Es guay saber que, probablemente, sobre estas aceras, los Clash se hayan sentado a fumar un pitillo mientras observaban las nubes.



Todo es relativo menos el tamaño del mar. El mar es algo solamente comparable al cielo: ambos comparten edad y color. Sin mar no hay vida. Lo que para mi es gigante, como el barco que nos lleva de vuelta a casa, para el mar es algo tan ridículo como una simple nuez de hierro con la que jugar a su antojo.
Dejo a Edu y a Ceci viendo las tortugas Ninja 2, buena mierda ochentena, y decido salir del camarote a tomar un poco el aire. Los pasillos son estrechos y me zarandeo de un lado a otro. De vez en cuando me cruzo con algún inglés mal humorado que vuelve a su camarote maldiciendo en voz baja a por más dinero. Otros están de buen humor, han tenido más suerte en el bingo y lo celebran en el bar con cerveza y pastel de queso. Si en vez de agua estuviésemos rodeados de arena, esto sería Las Vegas.
A fuera un aire helado se cuela a través de los botones de mi abrigo mientras asumo que tan solo soy un insecto. Por muy grande que me crea, solo soy un insecto. Y de repente me invade un miedo absurdo a yo que se qué y me aferro con fuerza a la barandilla y así me quedo un buen rato, tratando de distinguir la línea que separa el cielo del mar. La proa del barco se hunde como una cuchilla en su superficie causándole una herida que sangra espuma, pero al cabo de unos cien metros ya no queda rastro alguno. El mar es fuerte y sus heridas cicatrizan rápido. Me vuelvo adentro. No hay mucho más que hacer o pensar en medio de tanta nada.

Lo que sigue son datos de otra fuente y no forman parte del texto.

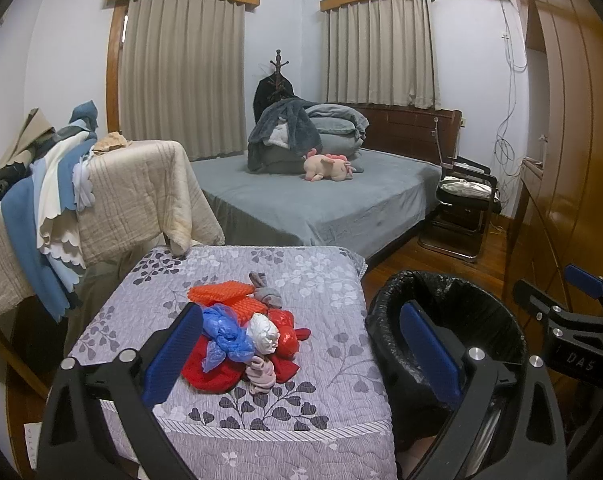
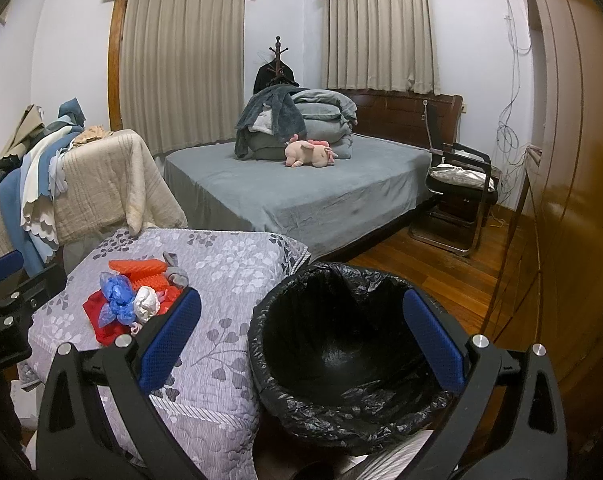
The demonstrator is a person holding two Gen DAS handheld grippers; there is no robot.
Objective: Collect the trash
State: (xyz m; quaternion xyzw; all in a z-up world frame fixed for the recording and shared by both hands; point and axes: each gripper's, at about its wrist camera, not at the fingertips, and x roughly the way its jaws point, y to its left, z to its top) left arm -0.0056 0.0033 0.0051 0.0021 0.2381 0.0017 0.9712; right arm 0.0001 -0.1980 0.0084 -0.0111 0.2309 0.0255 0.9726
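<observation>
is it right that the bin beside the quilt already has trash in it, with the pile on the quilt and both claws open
Not quite. The bin is empty: the right wrist view looks down into its black liner and shows nothing inside. The rest holds: the pile sits on the quilt, the bin stands beside it, and the left claw and right claw are both open.

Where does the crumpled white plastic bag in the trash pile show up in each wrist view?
Left wrist view: the crumpled white plastic bag lies just below centre, in the pile on the grey floral quilt, between the blue bag and the red one.
Right wrist view: the same white bag sits at lower left, just left of the tool's left blue pad.
Shared landmark: the black-lined trash bin, right of the quilt in both.
</observation>
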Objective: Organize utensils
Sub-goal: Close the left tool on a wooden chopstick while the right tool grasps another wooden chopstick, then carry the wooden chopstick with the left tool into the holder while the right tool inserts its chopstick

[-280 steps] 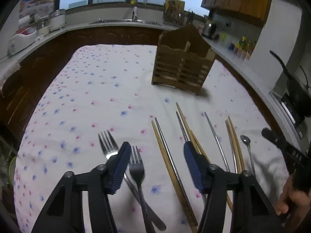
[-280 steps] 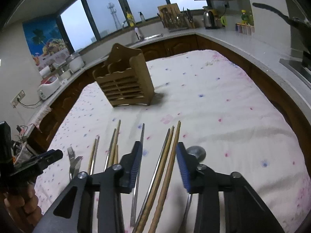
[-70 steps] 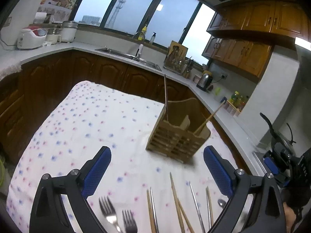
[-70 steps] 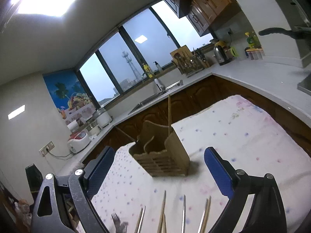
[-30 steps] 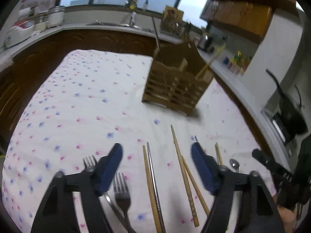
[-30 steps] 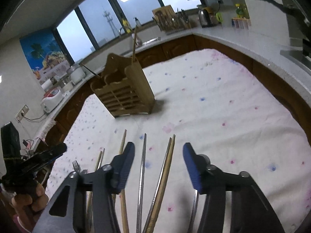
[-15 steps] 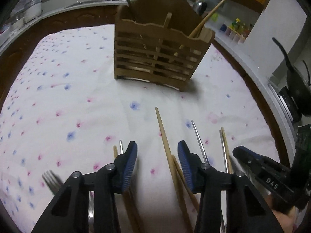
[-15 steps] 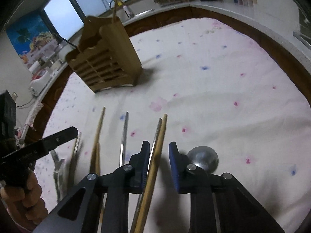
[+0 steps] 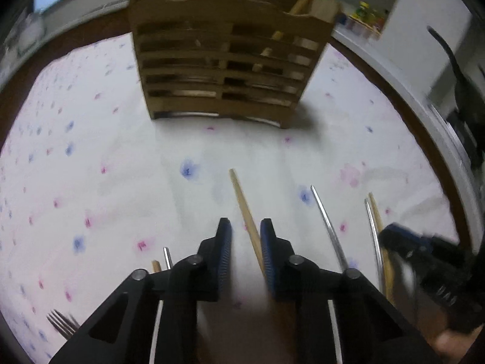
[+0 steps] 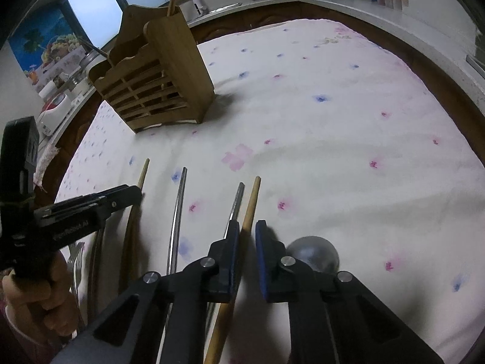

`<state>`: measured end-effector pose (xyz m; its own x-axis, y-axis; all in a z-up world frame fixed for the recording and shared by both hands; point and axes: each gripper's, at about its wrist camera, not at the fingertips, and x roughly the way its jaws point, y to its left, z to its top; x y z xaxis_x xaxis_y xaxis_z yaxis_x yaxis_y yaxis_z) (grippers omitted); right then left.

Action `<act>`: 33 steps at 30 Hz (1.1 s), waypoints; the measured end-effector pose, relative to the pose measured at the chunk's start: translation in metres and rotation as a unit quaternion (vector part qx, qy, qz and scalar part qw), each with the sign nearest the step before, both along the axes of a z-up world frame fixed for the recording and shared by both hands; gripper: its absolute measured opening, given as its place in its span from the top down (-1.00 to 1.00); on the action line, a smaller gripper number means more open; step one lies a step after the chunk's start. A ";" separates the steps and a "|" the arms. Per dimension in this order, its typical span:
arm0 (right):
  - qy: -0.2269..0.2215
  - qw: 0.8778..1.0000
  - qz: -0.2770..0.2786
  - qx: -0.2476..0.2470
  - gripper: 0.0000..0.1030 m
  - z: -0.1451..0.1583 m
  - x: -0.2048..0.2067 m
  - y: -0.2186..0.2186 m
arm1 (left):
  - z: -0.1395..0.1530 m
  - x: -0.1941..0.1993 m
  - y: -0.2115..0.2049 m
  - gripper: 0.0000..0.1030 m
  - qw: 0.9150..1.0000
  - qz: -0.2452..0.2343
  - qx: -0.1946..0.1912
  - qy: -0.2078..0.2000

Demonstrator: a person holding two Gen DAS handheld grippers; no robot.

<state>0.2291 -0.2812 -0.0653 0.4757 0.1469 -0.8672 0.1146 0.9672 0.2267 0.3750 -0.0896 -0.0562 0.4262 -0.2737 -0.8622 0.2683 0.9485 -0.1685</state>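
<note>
My left gripper (image 9: 245, 230) has just been closing around a wooden chopstick (image 9: 242, 200) lying flat on the flowered surface (image 9: 121, 166); the stick sits against the right-hand finger, with a gap beside the other. My right gripper (image 10: 246, 236) has also been closing, its fingers nearly pressed on another wooden chopstick (image 10: 251, 200). Both sticks run lengthwise between the fingers, tips pointing away toward the wooden utensil holder (image 10: 157, 88) standing well beyond, so each lifts end-on
</note>
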 end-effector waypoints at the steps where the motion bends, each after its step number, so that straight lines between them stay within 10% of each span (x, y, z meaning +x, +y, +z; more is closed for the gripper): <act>1: 0.001 1.000 0.001 0.001 0.82 0.000 0.002 0.001 | -0.001 0.000 0.002 0.68 1.000 -0.008 -0.001 0.002; 19: -0.007 1.000 0.003 -0.018 0.85 -0.003 0.015 0.006 | -0.002 0.008 -0.006 0.92 1.000 -0.009 0.011 0.001; 33: -0.090 0.996 0.012 0.024 0.89 0.069 -0.017 0.009 | 0.066 -0.045 0.032 0.93 0.995 0.005 -0.082 -0.049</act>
<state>0.2120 -0.2721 0.0041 0.6182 0.1986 -0.7605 0.0459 0.9568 0.2872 0.3297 -0.0579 0.0102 0.5099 -0.4023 -0.7603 0.2811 0.9133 -0.2947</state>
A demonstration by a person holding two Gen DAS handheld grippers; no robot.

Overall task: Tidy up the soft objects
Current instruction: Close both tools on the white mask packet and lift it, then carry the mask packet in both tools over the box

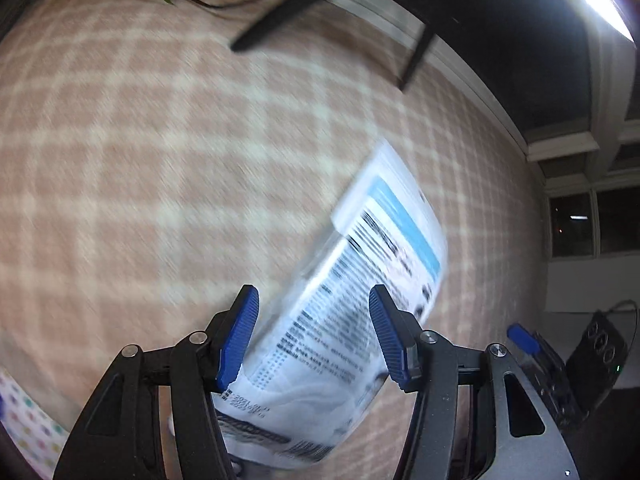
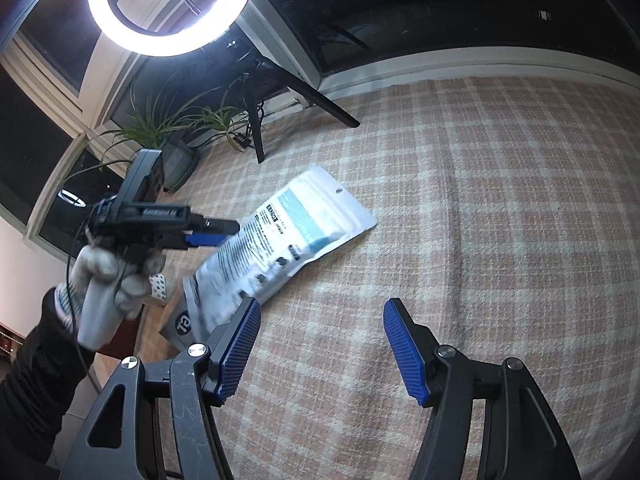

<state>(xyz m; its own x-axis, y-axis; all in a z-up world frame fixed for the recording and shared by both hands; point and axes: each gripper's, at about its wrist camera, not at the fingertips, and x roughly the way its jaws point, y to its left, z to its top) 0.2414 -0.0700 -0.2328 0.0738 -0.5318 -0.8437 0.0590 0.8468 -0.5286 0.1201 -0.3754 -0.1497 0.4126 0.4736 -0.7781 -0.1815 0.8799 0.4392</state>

Las voces, los estornudos y el ruido de las monedas al caer me devuelven a un mundo mucho más cotidiano. Las risas en el bar se vuelven desmedidas a partir de la tercera cerveza y éstos siguen acurrucados entre mantas: Will Smith ha hecho un pacto con el diablo y no envejece. Pasa el rato y se nos acaba la batería del ordenador y los temas de conversación. De repente suena la sirena que anuncia tierra. Ver tierra nos tranquiliza porque ya vuelve a haber horizonte y con él, la inmensidad adquiere de nuevo una escala finita, humana, relativa.
Se está haciendo de noche y mientras en el camarote el grupo bosteza, fuera, sobre las olas, miles de estrellas se reflejan inquietas.